In Massachusetts, we have seen the effects of having the provider market dominated by an 800-pound gorilla (higher prices for services that are not necessarily of higher quality, as documented by the state attorney general's report on the subject and other related state hearing testimony). It will be very interesting to see what effect the new kid on the block (Cerberus' "Steward Healthcare," which is the new for-profit owner of the formerly Church-owned Caritas Health Care System) has on market dynamics here in the Bay State. (See Paul Levy's recent take on Cerberus and Caritas, and some older HealthBlawg posts on Caritas — more here.) This is but one example of a provider-side strategy for dealing with new realities in the health care marketplace. Payors may be able to gain firmer footing in their negotiations with provider networks (including dominant networks in their service areas) if they stand their ground. Thus far, dominant provider networks have been able to cow payors into granting significant concessions, and the costs end up being passed along to the ultimate payors — the employers and indivuduals who are the payors of ever-increasing premiums. The reaction to the federales' move to global budgets and shared savings, ACOs and patient centered medical homes, cannot simply be ever-higher cost increases on the non-governmental-payor side. It's unsustainable, and payors and providers need to work together to fashion a new reality.
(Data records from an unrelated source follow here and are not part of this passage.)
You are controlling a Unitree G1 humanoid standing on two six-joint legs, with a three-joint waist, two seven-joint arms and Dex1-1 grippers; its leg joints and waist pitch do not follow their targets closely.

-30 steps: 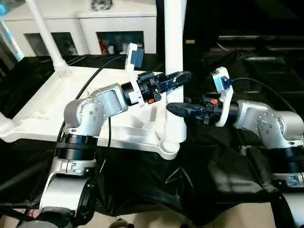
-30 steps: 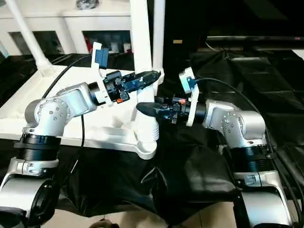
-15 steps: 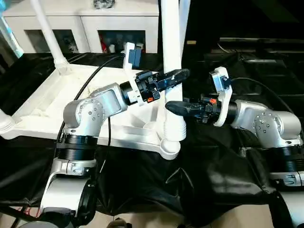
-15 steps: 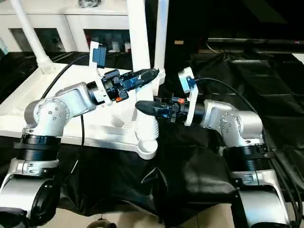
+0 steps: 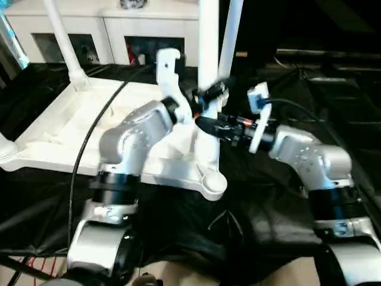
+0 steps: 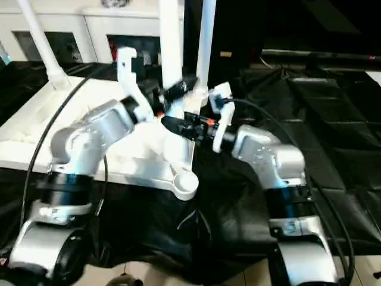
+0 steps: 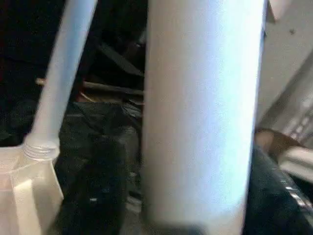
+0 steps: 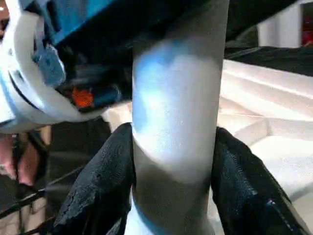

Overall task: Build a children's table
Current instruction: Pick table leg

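On tabletop (image 5: 53, 128) | legs upright: 3 | right tool (image 8: 172, 161) clamping one leg (image 8: 178, 122)

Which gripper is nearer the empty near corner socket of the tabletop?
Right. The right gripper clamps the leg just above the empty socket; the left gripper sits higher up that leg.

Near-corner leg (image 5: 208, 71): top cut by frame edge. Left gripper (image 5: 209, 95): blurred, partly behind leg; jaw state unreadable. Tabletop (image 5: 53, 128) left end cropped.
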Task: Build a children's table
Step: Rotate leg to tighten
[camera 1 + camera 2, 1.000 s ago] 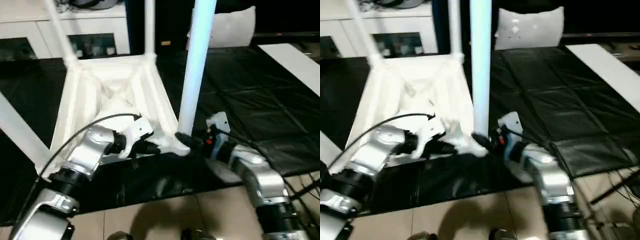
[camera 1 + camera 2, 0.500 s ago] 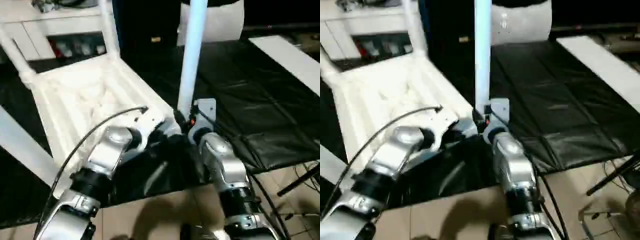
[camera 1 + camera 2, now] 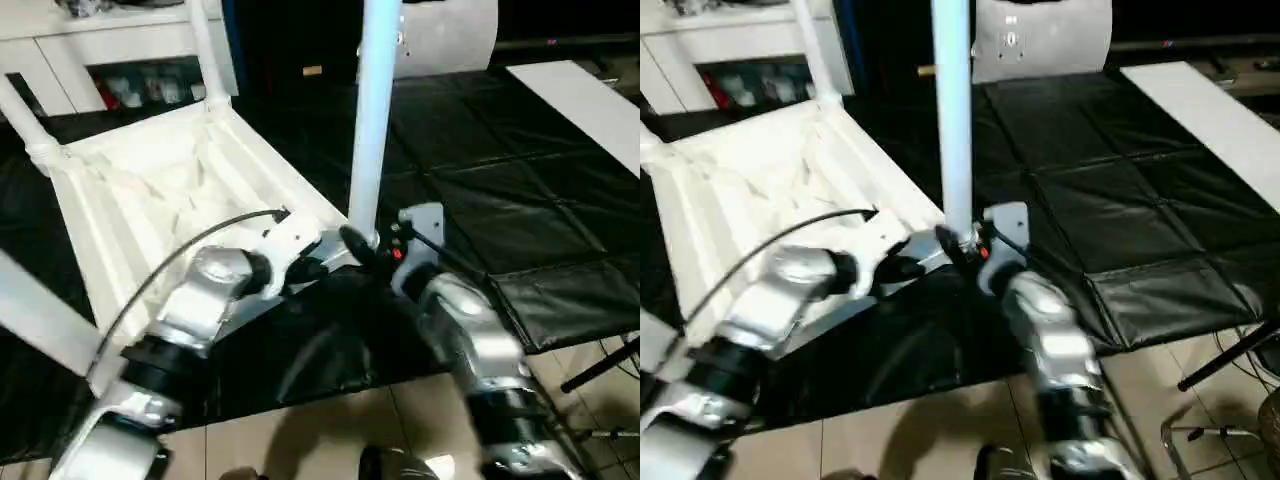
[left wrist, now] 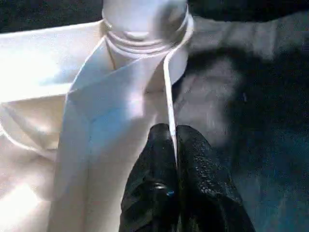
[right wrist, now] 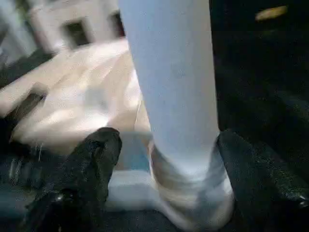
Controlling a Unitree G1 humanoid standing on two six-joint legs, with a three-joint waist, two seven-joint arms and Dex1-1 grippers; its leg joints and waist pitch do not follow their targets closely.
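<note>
1. White plastic is seen in the table [image 3: 150,200], which lies upside down on a black mat [image 3: 500,210], its ribbed underside facing up.
2. Legs are seen standing in its corners; the near-right leg [image 3: 372,110] is seated upright in its socket [image 4: 145,34].
3. The left gripper [image 4: 171,145] is pinched shut on the thin rim of the top, just beside that socket.
4. The right gripper [image 5: 166,159] is set around the base of the leg, its fingers [image 5: 91,159] spread wide, one on each side; whether they touch it cannot be told.
5. A white cabinet [image 3: 110,50] is seen behind the table, and a white board [image 3: 580,100] lies on the right.
</note>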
Payors that sought to block or modify the ACA now don't want to see it repealed — the uncertainty would be bad for business. Providers are largely focused on structural changes (such as the consolidations described in the Robert Pear piece), but must also focus, as Kent Bottles wrote recently, on the cultural changes necessary to enable a more collaborative approach to delivering care in the face of new provider organizational structures, reimbursement systems, and quality metrics. This is, of course, a requirement in any endeavor involving significant change, and I would add to Kent's recommended reading list John Kotter's writings on change management (highlighted again for me recently at a session I attended at the Annual Healthcare Internet Conference). Any organization, or group of entities, considering development of an accountable care organization, or ACO, must dig deep into this reading list, and into this approach to thinking about change management.
In the short term, health reform's cost controls focus on ratcheting down fee schedules. In the long term, however, it's all about moving away from fee-for-service medicine. This will require broader thinking on the part of both providers and payors, and an openness to collaboration at levels previously unseen.